- **Task statement**: Extract precisely the lines of the entries below, from the first line through the line containing "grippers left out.".

Records excerpted from a collection
::::::::::

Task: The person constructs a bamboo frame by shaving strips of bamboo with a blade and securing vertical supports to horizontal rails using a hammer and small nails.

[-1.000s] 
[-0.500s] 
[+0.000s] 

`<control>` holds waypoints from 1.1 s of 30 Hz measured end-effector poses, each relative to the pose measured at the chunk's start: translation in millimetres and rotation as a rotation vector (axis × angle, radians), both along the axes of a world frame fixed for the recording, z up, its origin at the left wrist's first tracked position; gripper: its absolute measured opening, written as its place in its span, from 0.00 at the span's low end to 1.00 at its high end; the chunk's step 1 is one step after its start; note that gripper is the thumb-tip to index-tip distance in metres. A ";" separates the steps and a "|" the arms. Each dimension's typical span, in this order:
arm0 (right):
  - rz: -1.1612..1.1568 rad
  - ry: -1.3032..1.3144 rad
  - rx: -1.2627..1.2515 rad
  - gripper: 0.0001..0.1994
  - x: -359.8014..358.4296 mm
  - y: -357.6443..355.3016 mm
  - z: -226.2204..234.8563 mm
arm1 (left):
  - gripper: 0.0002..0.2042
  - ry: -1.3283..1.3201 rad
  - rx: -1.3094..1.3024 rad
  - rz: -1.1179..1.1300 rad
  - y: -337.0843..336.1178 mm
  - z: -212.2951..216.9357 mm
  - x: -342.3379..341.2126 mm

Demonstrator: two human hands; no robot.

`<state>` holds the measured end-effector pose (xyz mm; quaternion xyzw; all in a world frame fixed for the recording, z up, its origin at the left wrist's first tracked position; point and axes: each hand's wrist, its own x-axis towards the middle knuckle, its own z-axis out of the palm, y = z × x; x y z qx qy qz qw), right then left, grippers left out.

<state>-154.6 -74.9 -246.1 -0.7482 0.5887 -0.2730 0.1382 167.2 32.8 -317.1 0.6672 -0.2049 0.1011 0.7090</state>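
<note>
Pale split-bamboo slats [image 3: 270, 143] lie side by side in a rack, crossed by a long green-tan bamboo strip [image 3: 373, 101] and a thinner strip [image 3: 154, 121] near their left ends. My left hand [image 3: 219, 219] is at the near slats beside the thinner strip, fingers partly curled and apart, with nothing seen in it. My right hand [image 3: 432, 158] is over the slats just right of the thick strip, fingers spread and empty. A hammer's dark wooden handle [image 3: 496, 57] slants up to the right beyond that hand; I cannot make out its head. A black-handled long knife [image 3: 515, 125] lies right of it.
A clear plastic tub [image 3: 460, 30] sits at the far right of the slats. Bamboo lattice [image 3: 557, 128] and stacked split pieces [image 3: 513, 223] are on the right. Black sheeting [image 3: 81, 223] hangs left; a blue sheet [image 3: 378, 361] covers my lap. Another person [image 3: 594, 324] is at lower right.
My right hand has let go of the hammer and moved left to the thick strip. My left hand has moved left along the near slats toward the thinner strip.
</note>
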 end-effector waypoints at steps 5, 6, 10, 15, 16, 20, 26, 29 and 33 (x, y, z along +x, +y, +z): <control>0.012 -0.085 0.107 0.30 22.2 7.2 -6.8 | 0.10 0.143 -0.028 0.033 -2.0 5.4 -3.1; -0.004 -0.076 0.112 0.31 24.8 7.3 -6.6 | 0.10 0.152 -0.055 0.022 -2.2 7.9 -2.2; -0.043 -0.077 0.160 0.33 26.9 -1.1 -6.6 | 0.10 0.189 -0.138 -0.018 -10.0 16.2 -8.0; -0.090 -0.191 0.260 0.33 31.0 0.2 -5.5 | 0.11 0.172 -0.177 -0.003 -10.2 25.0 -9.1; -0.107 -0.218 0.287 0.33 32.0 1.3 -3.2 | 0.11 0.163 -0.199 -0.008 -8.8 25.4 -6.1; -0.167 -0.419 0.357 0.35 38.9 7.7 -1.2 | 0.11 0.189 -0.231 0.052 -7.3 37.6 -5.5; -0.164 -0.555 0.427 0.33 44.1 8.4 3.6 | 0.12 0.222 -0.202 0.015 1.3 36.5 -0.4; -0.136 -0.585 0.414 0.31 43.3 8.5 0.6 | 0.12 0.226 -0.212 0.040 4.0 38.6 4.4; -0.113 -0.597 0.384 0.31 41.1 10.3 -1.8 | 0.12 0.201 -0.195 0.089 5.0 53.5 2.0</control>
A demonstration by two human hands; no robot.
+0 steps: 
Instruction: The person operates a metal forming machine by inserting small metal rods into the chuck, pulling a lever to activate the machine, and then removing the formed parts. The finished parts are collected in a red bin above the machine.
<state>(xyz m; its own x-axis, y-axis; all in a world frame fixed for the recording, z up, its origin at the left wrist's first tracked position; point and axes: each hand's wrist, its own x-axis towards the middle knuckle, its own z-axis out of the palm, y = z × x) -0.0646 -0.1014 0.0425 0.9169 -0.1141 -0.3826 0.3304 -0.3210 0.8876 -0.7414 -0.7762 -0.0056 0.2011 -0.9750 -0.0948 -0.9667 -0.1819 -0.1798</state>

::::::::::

- **Solution below**:
Task: The person constructs a bamboo frame by shaving strips of bamboo with a blade and securing vertical supports to horizontal rails using a hammer and small nails.

[-1.000s] 
[-0.500s] 
[+0.000s] 

`<control>` holds waypoints from 1.1 s of 30 Hz measured end-effector poses, each relative to the pose measured at the chunk's start: translation in millimetres and rotation as a rotation vector (axis × angle, radians), both along the axes of a world frame fixed for the recording, z up, its origin at the left wrist's first tracked position; gripper: its absolute measured opening, written as its place in its span, from 0.00 at the span's low end to 1.00 at its high end; the chunk's step 1 is one step after its start; note that gripper is the thumb-tip to index-tip distance in metres. A ";" separates the steps and a "|" the arms. Each dimension's typical span, in this order:
arm0 (right):
  - rz: -1.1612..1.1568 rad
  - ry: -1.3032..1.3144 rad
  - rx: -1.2627..1.2515 rad
  - gripper: 0.0001..0.1994
  - x: -359.8014..358.4296 mm
  - y: -357.6443..355.3016 mm
  - z: -226.2204..234.8563 mm
arm1 (left):
  - gripper: 0.0002..0.2042
  - ry: -1.3283..1.3201 rad
  - rx: -1.3094..1.3024 rad
  - rz: -1.1179..1.1300 rad
  - y: -337.0843..336.1178 mm
  - z: -212.2951..216.9357 mm
  - x: -342.3379..341.2126 mm

Demonstrator: two human hands; no robot.

`<state>` holds the measured end-effector pose (xyz mm; quaternion xyzw; all in a world frame fixed for the recording, z up, its origin at the left wrist's first tracked position; point and axes: each hand's wrist, its own x-axis towards the middle knuckle, its own z-axis out of the palm, y = z × x; x y z qx qy qz qw), right then left, grippers left out.

That's the full output for the exercise.